Gross domestic product of the Detroit metro area
The Bureau of Economic analysis reported Detroit’s GDP from 2001 to 2016. Over that fifteen year span, GDP rose from 190.92 billion U.S. dollars in 2001 to 252.69 billion U.S. dollars in 2016, dipping in 2009 to 186.18 billion U.S. dollars. Despite a rise in GDP, the city of Detroit filed for bankruptcy in July 2013 with debts of approximately 18 billion U.S. dollars. Detroit was the largest municipality to file for bankruptcy since 1953. Second largest was Jefferson County, Alabama, which filed in 2011 with debts of approximately 4.2 billion U.S. dollars.

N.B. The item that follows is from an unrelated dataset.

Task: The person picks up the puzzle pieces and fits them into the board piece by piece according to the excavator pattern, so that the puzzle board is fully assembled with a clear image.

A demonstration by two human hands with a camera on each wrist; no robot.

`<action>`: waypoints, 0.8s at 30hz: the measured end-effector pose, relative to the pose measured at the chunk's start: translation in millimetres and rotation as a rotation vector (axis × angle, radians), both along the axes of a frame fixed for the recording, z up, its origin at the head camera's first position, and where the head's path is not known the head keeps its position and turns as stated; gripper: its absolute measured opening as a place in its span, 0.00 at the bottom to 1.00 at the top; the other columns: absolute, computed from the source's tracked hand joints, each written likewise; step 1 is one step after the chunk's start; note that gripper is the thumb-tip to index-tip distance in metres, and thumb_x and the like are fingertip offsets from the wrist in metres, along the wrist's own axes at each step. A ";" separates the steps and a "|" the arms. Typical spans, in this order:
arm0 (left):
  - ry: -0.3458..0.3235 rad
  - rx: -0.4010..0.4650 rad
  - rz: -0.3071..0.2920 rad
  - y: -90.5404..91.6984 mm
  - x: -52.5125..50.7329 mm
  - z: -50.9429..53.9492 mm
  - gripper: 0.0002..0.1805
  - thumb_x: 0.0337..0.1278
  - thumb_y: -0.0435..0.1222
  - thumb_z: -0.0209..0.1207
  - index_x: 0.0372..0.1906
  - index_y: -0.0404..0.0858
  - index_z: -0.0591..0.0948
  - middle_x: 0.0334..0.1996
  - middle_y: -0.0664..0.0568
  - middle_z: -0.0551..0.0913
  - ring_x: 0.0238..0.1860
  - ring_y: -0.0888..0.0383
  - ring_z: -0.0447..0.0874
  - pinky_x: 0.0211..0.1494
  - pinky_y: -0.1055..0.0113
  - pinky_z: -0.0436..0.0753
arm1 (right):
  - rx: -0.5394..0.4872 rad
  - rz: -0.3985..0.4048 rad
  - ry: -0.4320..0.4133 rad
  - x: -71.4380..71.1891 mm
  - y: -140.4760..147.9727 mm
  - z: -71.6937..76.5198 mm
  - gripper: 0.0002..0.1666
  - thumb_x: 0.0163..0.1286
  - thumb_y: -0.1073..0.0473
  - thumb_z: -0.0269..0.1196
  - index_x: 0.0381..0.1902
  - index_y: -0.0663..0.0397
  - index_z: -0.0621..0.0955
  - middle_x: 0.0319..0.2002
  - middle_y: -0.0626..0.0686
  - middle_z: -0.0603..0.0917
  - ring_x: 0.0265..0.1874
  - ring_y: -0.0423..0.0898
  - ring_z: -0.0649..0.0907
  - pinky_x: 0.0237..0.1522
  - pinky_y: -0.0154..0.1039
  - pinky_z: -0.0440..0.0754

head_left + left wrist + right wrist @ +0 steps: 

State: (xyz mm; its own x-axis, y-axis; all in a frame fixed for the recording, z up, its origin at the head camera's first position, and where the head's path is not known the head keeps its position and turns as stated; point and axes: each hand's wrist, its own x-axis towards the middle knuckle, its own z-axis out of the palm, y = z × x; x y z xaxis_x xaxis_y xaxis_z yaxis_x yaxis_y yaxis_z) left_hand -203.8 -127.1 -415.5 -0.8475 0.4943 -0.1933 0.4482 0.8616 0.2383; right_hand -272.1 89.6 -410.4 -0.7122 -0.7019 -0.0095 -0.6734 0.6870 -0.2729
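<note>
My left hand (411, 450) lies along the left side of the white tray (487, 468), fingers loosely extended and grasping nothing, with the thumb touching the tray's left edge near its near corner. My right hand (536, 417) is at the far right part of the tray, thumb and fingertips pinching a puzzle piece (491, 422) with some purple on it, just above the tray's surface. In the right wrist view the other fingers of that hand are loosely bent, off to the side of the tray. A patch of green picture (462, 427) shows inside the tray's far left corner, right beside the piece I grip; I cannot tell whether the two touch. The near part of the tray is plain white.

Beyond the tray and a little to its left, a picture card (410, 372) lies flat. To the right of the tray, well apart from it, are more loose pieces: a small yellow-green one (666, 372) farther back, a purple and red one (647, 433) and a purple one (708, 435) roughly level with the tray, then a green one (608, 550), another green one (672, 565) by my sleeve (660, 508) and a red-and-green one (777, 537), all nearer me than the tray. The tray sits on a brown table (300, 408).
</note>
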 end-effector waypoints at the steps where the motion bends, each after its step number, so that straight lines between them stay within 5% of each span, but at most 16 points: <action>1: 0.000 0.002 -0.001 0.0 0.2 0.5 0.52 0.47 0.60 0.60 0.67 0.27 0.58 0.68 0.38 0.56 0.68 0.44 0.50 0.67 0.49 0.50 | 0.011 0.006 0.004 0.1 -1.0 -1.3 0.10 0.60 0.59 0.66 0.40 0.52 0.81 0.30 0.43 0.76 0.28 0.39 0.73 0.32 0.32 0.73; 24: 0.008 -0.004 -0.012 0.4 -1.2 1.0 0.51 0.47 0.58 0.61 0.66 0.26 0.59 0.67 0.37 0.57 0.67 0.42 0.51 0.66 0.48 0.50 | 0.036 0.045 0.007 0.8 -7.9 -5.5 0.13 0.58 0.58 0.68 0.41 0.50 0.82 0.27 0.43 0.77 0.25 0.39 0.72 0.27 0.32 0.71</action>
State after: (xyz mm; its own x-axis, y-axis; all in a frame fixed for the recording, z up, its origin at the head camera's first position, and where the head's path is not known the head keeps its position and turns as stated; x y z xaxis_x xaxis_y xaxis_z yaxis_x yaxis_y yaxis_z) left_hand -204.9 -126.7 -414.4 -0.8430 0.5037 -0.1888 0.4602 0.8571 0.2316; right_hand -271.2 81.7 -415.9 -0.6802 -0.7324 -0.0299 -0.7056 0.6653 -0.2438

Detroit was once a major production hub of the American automobile industry, but has since suffered decline as car manufacturers faced international competition and automobile production was moved out of the city. As a result, workers left Detroit and the population fell from a peak of 1,850,000 in 1950. As of 2015, Detroit had a resident population of roughly 677,000 people, ranking 21st on the list of largest U.S. cities. Poverty remains a problem for the city and many buildings remain empty and derelict. Crime rates also indicate the extent of Detroit’s decline. Detroit was the second most dangerous city in America in 2015, with 1,760 crimes per 100,000 residents.